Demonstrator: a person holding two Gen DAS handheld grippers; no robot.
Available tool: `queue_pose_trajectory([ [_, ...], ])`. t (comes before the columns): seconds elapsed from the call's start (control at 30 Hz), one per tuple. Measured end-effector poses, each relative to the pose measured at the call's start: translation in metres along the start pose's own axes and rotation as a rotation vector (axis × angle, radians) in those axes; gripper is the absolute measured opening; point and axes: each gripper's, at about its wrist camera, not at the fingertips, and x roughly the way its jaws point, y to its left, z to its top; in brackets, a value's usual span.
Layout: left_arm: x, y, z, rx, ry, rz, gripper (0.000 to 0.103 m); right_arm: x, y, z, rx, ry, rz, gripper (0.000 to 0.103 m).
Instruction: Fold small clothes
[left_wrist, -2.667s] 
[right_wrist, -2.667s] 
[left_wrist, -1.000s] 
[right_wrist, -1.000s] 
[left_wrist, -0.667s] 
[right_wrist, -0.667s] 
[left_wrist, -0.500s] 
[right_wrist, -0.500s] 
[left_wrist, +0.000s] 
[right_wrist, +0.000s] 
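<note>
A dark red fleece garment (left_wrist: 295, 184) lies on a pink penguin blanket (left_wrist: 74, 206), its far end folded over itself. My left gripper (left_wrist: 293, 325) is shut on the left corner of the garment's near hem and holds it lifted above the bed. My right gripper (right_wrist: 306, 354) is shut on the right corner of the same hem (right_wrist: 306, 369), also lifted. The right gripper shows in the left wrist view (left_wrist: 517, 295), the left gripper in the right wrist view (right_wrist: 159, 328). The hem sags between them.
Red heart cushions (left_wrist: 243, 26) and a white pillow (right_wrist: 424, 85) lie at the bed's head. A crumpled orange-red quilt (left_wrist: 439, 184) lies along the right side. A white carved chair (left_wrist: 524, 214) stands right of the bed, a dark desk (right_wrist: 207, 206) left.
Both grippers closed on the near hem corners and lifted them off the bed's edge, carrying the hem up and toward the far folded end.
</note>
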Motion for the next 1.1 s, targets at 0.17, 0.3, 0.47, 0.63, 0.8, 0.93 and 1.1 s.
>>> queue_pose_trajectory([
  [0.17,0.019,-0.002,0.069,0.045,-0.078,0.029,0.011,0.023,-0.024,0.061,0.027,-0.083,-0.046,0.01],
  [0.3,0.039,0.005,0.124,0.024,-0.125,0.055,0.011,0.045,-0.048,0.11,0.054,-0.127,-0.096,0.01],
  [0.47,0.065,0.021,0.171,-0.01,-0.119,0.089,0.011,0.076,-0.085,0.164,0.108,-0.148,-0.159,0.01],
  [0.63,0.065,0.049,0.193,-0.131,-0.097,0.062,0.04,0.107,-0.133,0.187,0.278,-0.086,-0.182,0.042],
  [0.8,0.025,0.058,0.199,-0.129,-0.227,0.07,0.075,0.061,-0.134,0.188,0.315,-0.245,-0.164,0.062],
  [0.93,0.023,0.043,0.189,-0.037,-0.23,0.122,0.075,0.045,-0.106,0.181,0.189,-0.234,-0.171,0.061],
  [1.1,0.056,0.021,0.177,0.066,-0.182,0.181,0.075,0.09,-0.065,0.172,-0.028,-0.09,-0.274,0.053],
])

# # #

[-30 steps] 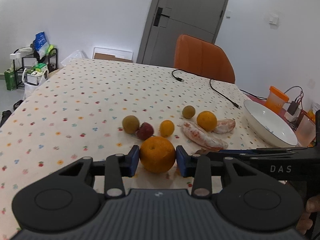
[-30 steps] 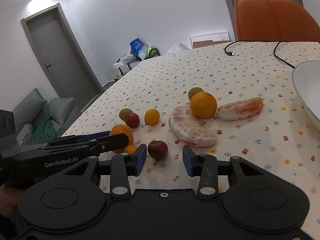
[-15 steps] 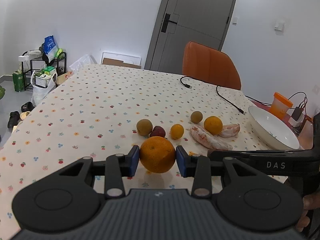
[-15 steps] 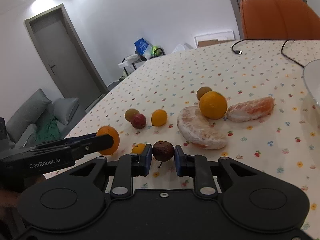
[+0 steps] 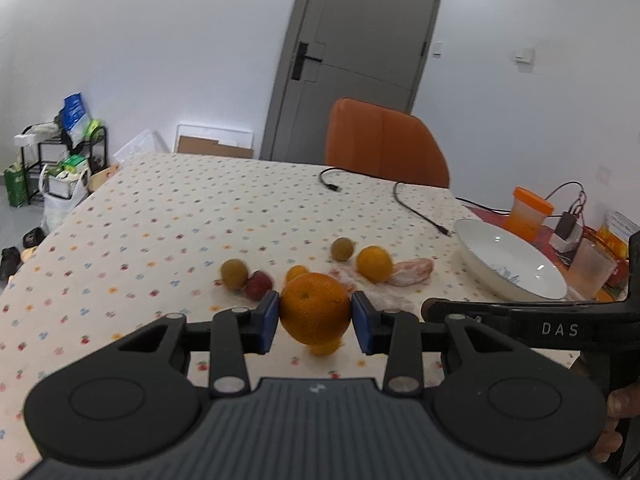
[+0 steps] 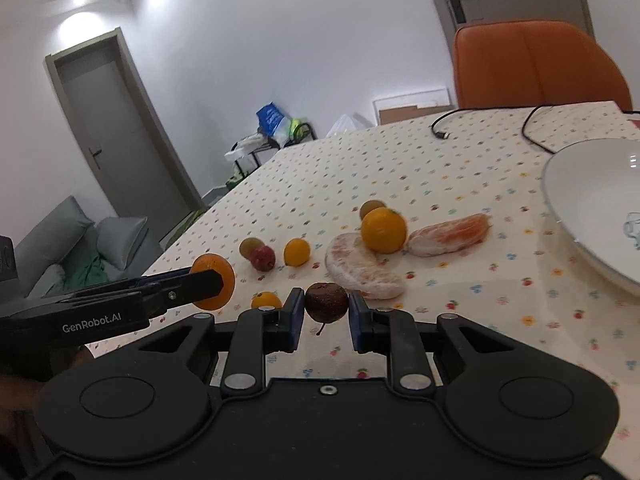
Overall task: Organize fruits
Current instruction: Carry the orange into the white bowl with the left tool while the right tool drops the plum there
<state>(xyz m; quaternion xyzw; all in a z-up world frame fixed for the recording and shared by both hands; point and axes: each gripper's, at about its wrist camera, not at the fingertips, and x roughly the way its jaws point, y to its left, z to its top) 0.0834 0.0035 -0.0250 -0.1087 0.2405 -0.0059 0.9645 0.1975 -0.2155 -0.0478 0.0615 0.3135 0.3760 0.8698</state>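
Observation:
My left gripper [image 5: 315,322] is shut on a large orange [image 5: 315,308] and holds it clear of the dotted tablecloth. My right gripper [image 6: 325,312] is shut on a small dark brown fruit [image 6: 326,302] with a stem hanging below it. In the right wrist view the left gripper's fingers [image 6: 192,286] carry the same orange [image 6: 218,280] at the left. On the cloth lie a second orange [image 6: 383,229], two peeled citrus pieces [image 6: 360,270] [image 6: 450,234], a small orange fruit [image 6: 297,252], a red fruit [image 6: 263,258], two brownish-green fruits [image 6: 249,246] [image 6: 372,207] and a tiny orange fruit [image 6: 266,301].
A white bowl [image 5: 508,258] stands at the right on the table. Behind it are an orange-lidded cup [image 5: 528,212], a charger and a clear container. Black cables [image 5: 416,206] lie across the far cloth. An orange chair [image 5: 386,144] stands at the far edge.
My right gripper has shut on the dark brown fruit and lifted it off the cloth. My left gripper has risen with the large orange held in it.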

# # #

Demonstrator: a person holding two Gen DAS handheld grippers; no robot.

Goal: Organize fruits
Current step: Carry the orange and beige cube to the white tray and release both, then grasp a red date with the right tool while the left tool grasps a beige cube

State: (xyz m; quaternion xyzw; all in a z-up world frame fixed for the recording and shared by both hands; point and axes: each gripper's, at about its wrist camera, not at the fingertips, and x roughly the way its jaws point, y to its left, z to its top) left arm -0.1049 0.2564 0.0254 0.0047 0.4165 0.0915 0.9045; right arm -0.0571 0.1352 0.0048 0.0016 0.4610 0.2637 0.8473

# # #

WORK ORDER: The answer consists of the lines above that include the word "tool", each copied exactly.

WRITTEN RESPONSE:
Available tool: `queue_pose_trajectory([ [_, ...], ])`. t (comes before the columns): seconds elapsed from the call's start (control at 30 Hz), one per tuple. Measured end-effector poses, each relative to the pose measured at the call's start: translation in metres along the start pose's own axes and rotation as a rotation vector (axis × angle, radians) in those axes; gripper is the absolute measured opening; point and axes: each gripper's, at about its wrist camera, not at the fingertips, and x roughly the way its jaws point, y to its left, z to its top; in brackets, a value's usual span.
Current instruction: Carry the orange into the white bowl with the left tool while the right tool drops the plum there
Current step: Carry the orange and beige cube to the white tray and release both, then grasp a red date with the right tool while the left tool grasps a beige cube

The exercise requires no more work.